The study was based on an analysis of 679 patients of a total of 802 patients enrolled in the IWWD database (35 institutions from 11 countries). All patients had no signs of residual cancer after induction treatment, as assessed by physical exam, endoscopy, or MRI/CT scans following chemotherapy and radiation. All patients were managed by watch-and-wait care, which included extensive monitoring for recurrence every 3 months by endoscopy, MRI scan, and physical exam for the first 2 years.
At a median follow-up of 2.6 years, 25% of patients underwent delayed surgery due to local recurrence, and distant metastasis was reported in 7%. The 3-year survival rate was 92% among all patients and 87% among those who had a recurrence. These data are comparable with historic data from patients who undergo surgery.
This is not a practice-changing trial, and “watch and wait” is not yet included in treatment guidelines, but it does tell us more about which patients should be considered for this strategy, Dr. van der Walk said.
Dr. Baxter, session moderator, said: “Five years ago, it would have been considered heresy to treat rectal cancer without surgery. Over the past few years, we are beginning to consider this but there are no standard protocols or guidelines. It is an evolving area and patient selection will be critical.”
Physical Activity Associated with Improved Survival in Advanced CRC (Abstract 659)
Even though it may be difficult to exercise with advanced colorectal cancer (CRC), moderate physical activity appears to be life-extending, according to a smaller trial embedded in a large phase III trial of 1,231 patients designed to evaluate chemotherapy for metastatic CRC.
Prior to starting chemotherapy, patients reported their physical activity level on a questionnaire. The researchers determined the level of physical activity per week for each patient. Patients who were engaged in 30 or more minutes each day of moderate physical activity (i.e., walking, cleaning, or gardening) had a 19% reduction in mortality and a 16% reduction in disease progression compared with those who spent the least amount of time engaging in moderate physical activity (i.e., 30 minutes of moderate physical activity per week).
Engaging in the physical activity also was linked to improved survival; patients who walked 4 or more hours per week had a greater than 20% improvement in overall survival, and those who participated in 5 or more hours a week of nonvigorous physical activity (i.e. yoga or walking) had a 25% improvement in overall survival.

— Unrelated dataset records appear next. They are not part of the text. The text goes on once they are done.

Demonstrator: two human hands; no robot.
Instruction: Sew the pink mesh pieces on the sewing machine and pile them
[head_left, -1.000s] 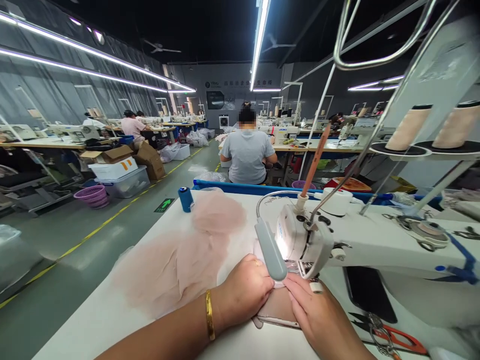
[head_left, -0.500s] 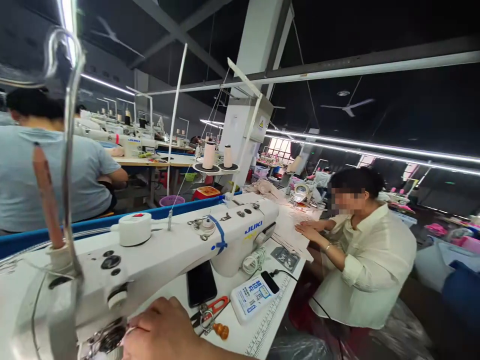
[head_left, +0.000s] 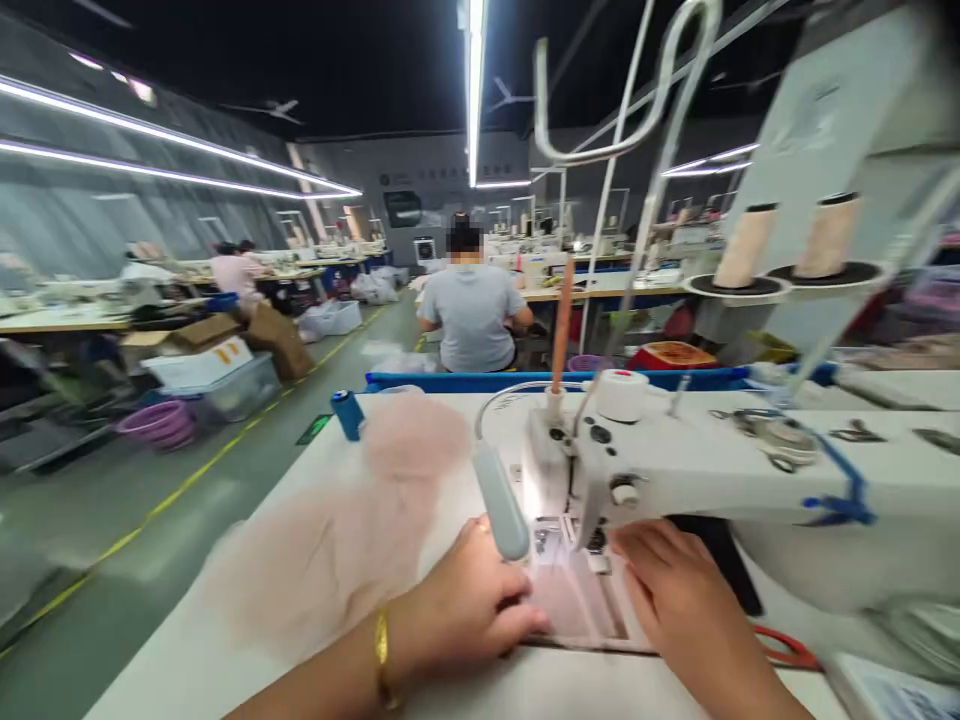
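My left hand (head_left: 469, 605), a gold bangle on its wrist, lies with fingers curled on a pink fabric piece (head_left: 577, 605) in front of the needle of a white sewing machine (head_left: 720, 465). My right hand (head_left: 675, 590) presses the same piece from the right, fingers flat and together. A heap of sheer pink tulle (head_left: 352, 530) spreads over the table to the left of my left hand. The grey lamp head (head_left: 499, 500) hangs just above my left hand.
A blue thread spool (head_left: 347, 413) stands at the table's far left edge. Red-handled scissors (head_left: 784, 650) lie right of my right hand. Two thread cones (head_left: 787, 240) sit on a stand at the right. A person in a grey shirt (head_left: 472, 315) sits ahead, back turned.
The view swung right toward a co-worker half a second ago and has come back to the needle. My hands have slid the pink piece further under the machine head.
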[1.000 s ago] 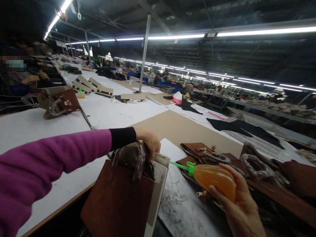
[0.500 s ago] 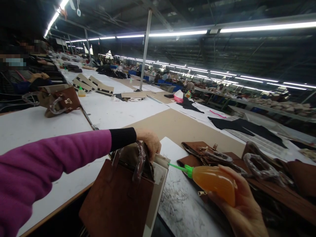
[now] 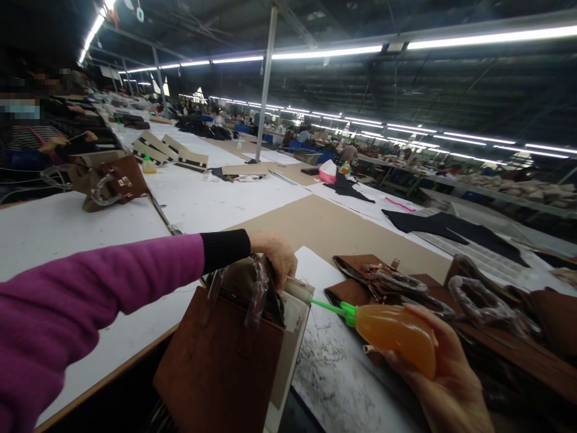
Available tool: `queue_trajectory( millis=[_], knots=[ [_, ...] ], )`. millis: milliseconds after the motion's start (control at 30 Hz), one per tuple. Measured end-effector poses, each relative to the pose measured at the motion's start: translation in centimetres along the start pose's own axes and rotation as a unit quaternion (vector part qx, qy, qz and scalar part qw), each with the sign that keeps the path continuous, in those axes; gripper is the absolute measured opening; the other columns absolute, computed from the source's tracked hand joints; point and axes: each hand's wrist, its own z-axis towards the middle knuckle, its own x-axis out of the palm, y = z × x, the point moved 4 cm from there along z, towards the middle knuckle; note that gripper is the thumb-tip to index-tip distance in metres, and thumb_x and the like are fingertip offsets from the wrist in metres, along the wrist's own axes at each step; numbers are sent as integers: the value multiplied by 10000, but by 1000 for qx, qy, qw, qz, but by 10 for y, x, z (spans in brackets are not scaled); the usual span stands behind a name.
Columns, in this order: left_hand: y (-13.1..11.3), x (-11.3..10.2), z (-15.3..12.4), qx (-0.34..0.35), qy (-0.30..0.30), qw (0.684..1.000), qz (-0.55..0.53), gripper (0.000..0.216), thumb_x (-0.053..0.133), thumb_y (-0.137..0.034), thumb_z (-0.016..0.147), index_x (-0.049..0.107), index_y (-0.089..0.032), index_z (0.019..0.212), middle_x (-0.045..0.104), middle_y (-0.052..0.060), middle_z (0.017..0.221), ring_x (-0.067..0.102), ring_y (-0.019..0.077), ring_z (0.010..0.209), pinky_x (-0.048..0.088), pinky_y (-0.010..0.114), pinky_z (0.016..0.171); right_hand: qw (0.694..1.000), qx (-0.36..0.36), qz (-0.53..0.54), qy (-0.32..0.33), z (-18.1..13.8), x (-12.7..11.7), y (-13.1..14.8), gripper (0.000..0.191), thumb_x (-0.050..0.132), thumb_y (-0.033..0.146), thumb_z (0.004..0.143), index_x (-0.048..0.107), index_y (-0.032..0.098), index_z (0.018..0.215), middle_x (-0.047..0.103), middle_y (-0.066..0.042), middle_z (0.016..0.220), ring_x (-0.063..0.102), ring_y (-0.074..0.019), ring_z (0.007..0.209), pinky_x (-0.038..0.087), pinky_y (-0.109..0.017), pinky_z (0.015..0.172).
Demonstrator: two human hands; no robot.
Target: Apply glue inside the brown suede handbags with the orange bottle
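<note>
My left hand, in a purple sleeve with a black cuff, grips the top edge of a brown handbag standing at the table's near edge. Its handles are wrapped in clear plastic. My right hand is closed round an orange squeeze bottle with a green nozzle. The nozzle tip touches the bag's upper right edge, just right of my left fingers. A white board with scratch marks lies under the bottle.
Several more brown bags with wrapped handles lie at the right. Another brown bag sits far left beside a small orange bottle. Black fabric pieces lie on the long white table. A person sits at far left.
The view has shifted slightly. Both hands hold the same grip, with the nozzle still at the bag's edge.
</note>
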Motion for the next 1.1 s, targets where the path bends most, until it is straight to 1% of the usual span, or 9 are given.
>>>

“These findings suggest that as little as 30 minutes a day of moderate physical activity may improve outcomes,” said lead author Brendan John Guercio, MD, resident at Brigham & Women’s Hospital in Boston, MA. “While exercise is by no means a substitute for chemotherapy, patients can experience a wide range of benefits from as little as 30 minutes of exercise a day.”
No association was found between vigorous physical activity and cancer outcomes, but the numbers of patients engaging in vigorous physical activity were too small to show statistical significance.
This is one of the first studies to show a link between level of physical activity in patients with CRC and distant metastases. Prospective studies are needed to confirm these associations.
The 2017 Gastrointestinal Cancers Symposium is jointly sponsored by the American Gastroenterological Association (AGA), the American Society of Clinical Oncology (ASCO), the American Society for Radiation Oncology (ASTRO), and the Society of Surgical Oncology (SGO) and will take place January 19-21, 2017, at the Moscone Convention Center in San Francisco.